• [WHAT IS NEEDED]: Look through the entries that follow and return each line that has the string "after".

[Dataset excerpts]

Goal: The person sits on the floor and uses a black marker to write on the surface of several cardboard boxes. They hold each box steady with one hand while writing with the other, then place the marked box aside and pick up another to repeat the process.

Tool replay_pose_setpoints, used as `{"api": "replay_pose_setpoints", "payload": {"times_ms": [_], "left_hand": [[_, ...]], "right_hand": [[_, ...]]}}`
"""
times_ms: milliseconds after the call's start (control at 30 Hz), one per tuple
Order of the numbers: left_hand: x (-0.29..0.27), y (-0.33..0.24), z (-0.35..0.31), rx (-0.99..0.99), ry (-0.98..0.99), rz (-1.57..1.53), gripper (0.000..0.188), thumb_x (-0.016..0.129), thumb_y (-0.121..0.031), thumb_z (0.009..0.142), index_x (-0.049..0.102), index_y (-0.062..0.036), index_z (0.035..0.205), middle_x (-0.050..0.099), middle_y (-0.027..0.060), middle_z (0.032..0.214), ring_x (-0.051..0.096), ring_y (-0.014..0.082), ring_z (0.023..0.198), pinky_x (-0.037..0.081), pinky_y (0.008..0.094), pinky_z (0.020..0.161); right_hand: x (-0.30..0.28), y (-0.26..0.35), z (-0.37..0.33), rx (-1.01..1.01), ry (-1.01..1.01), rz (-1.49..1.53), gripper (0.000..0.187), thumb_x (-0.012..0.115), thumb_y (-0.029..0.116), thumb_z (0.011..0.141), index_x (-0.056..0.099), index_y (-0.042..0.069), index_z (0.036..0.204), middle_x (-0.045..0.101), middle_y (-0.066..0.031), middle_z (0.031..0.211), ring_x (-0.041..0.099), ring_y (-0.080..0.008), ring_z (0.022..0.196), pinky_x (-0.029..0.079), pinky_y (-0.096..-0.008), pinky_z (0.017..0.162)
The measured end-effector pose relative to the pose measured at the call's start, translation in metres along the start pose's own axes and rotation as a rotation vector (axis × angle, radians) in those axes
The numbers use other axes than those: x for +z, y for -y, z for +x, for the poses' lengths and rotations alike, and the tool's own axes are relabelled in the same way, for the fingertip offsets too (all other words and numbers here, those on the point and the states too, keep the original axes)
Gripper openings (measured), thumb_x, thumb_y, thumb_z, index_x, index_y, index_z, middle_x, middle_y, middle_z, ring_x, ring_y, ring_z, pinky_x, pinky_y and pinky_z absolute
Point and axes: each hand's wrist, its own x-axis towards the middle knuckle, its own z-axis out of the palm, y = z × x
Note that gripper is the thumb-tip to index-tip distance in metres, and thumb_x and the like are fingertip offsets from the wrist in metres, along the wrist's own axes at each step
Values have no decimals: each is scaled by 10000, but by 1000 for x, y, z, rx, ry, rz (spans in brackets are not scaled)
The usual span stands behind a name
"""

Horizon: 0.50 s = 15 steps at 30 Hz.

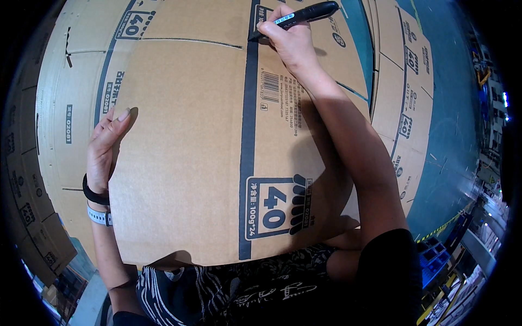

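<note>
Right hand [294, 48]: grips black marker [316, 12] | left hand [105, 136]: at cardboard [179, 136] edge

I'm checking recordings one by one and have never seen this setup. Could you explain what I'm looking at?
There's no machine: these are a person's bare hands. The only picture comes from a wide fisheye camera on their head, looking down, so straight edges bend near the rim.

A large cardboard sheet with dark printing spreads before the person. The right hand holds a black marker, its tip at the sheet's dark stripe. The left hand is at the sheet's left edge. More cardboard shows on both sides.
</note>
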Motion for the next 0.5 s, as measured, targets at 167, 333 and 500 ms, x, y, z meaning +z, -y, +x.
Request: {"api": "replay_pose_setpoints", "payload": {"times_ms": [167, 333, 500], "left_hand": [[1, -1, -2, -6, -23, 0, 373, 506, -162, 821, 442, 32, 1133, 500, 100, 1090, 448, 173, 1053, 262, 323, 979], [-1, 0, 0, -18, -11, 14, 394, 508, -167, 819, 426, 41, 1144, 495, 105, 1097, 445, 171, 1055, 263, 316, 975], [2, -2, -1, -27, -29, 11, 394, 514, -162, 814, 429, 38, 1143, 503, 100, 1092, 446, 165, 1053, 261, 315, 974]], "right_hand": [[0, 3, -2, 5, 2, -43, 162, 571, 95, 652, 429, 38, 599, 402, 21, 528, 386, -52, 502, 320, -216, 462], [0, -3, -4, 75, 27, 13, 157, 573, 103, 659, 437, 39, 612, 420, 16, 531, 414, -53, 509, 341, -212, 468], [0, -1, -6, 87, 32, 1, 155, 574, 109, 665, 442, 39, 623, 432, 14, 535, 431, -53, 516, 353, -213, 473]]}}
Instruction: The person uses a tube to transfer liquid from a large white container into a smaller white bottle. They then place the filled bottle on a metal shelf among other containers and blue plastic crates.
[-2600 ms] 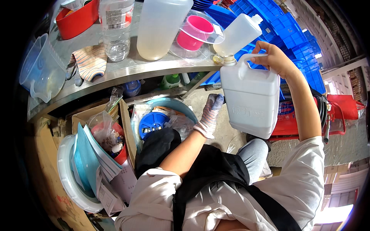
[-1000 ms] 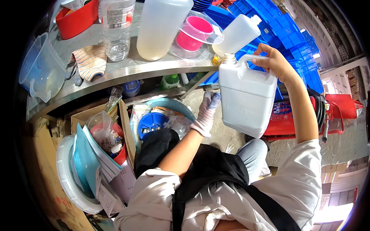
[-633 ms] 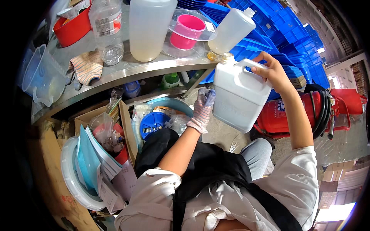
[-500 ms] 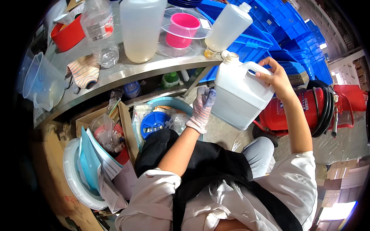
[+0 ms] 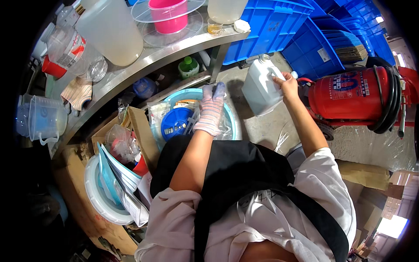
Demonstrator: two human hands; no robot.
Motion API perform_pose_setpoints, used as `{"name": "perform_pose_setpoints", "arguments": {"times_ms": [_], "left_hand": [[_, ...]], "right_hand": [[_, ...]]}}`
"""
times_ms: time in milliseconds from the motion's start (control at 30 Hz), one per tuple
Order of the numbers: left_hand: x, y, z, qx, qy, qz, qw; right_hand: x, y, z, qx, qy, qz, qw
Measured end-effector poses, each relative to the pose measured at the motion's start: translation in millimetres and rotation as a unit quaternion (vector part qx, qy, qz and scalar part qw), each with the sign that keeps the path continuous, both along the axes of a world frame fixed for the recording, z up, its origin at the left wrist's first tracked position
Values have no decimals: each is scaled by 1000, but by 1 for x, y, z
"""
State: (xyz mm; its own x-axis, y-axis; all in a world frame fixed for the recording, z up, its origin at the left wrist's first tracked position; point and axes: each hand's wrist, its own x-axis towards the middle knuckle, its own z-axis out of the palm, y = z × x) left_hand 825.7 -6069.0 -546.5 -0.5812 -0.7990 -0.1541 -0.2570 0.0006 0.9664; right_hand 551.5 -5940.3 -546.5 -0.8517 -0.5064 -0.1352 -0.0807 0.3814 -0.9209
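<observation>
My right hand (image 5: 288, 85), bare, grips the handle of a whitish plastic jug (image 5: 260, 89). The jug is upright and low, over the concrete floor beyond my knees; whether its base touches the floor I cannot tell. Its neck points up. My left hand (image 5: 210, 110) wears a striped knit glove and holds nothing. Its fingers are stretched out, over a light blue basin (image 5: 229, 114) that contains a blue spool (image 5: 175, 123) and clear plastic bags. A gap separates this hand from the jug.
A metal table (image 5: 168, 51) curves across the upper left, bearing a large cloudy bottle (image 5: 111, 37), a pink tub (image 5: 169, 19), a small cup with amber liquid (image 5: 214, 27) and a clear pitcher (image 5: 47, 118). Blue crates (image 5: 266, 30) stand behind; a red wheeled extinguisher (image 5: 347, 94) is at right.
The jug has gone down from beside the table edge toward the floor, still in my right hand. My left hand has come away from its side, leftward over the basin. The view has shifted.
</observation>
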Motion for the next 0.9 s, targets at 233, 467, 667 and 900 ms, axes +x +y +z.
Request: {"name": "perform_pose_setpoints", "arguments": {"times_ms": [233, 467, 667, 900], "left_hand": [[9, 4, -1, 60, -67, 11, 996], [-15, 14, -4, 94, 55, 5, 994], [-41, 21, -7, 86, 99, -22, 991], [-42, 22, -4, 54, 109, -25, 992]], "right_hand": [[12, 16, -92, -131, -41, -41, 990], [0, 17, -61, 116, 187, 5, 975], [52, -79, 70, -90, 430, 77, 895], [76, -159, 68, -208, 214, 65, 952]]}}
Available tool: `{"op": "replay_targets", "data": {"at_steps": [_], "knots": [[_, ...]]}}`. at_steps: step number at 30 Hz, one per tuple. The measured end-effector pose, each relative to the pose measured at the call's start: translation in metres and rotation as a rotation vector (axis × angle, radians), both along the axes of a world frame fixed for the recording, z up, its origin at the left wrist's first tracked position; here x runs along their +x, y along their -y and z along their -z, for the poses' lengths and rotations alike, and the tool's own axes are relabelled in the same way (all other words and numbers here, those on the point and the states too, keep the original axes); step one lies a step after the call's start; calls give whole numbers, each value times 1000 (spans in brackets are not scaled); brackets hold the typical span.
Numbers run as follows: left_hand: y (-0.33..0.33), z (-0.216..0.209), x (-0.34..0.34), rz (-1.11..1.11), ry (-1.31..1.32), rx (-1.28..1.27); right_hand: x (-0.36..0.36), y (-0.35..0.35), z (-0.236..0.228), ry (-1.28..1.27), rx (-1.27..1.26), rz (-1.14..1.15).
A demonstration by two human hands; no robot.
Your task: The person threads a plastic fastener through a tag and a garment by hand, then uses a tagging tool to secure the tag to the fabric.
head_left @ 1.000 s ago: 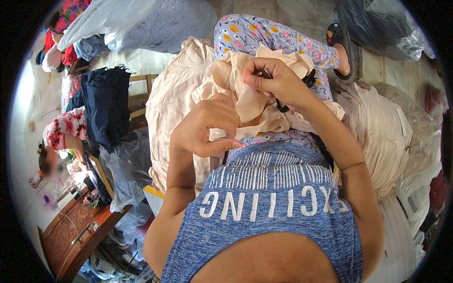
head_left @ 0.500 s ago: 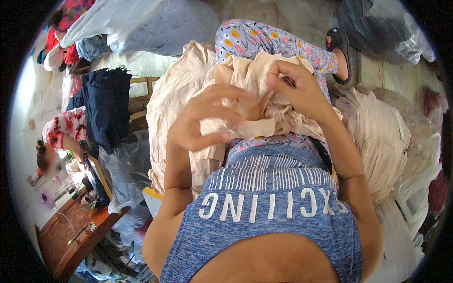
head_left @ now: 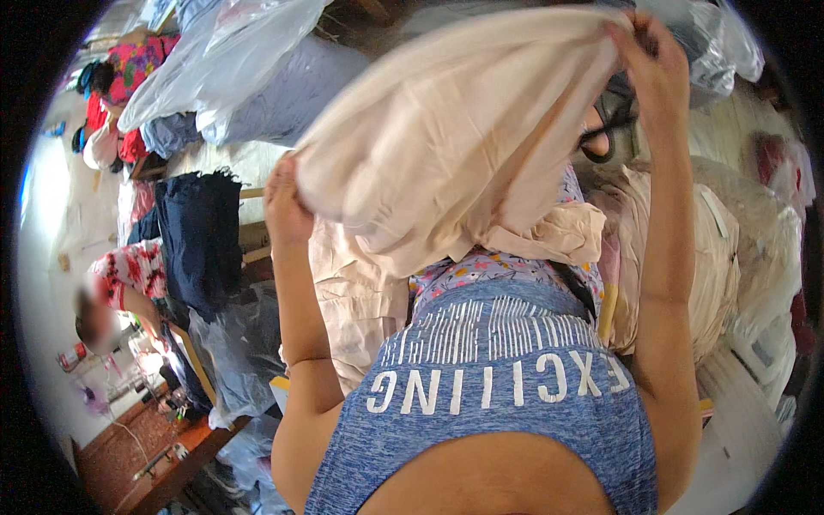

• [TASK OUTPUT]:
times_ms: milliseconds after the call's start (control at 30 Hz), one per tuple
Available tool: `{"op": "replay_targets", "data": {"at_steps": [_], "knots": [[_, ...]]}}`. at_steps: step number at 30 Hz, one per tuple. The measured end-effector pose, each relative to the pose measured at the call's start: translation in metres and rotation as a rotation vector (axis × angle, radians), both along the axes of a world frame fixed for the recording, z up, its origin at the left wrist's first tracked position; here x runs along their +x, y along their -y and z along their -z, for the poses' lengths and rotations alike, and the tool's own axes are relabelled in the same way (all other words and numbers here, those on the point and the states too, keep the original axes); step one lies a step after the call's start; calls give whole numbers, each value times 1000 (spans in brackets are not scaled); brackets hold the typical span.

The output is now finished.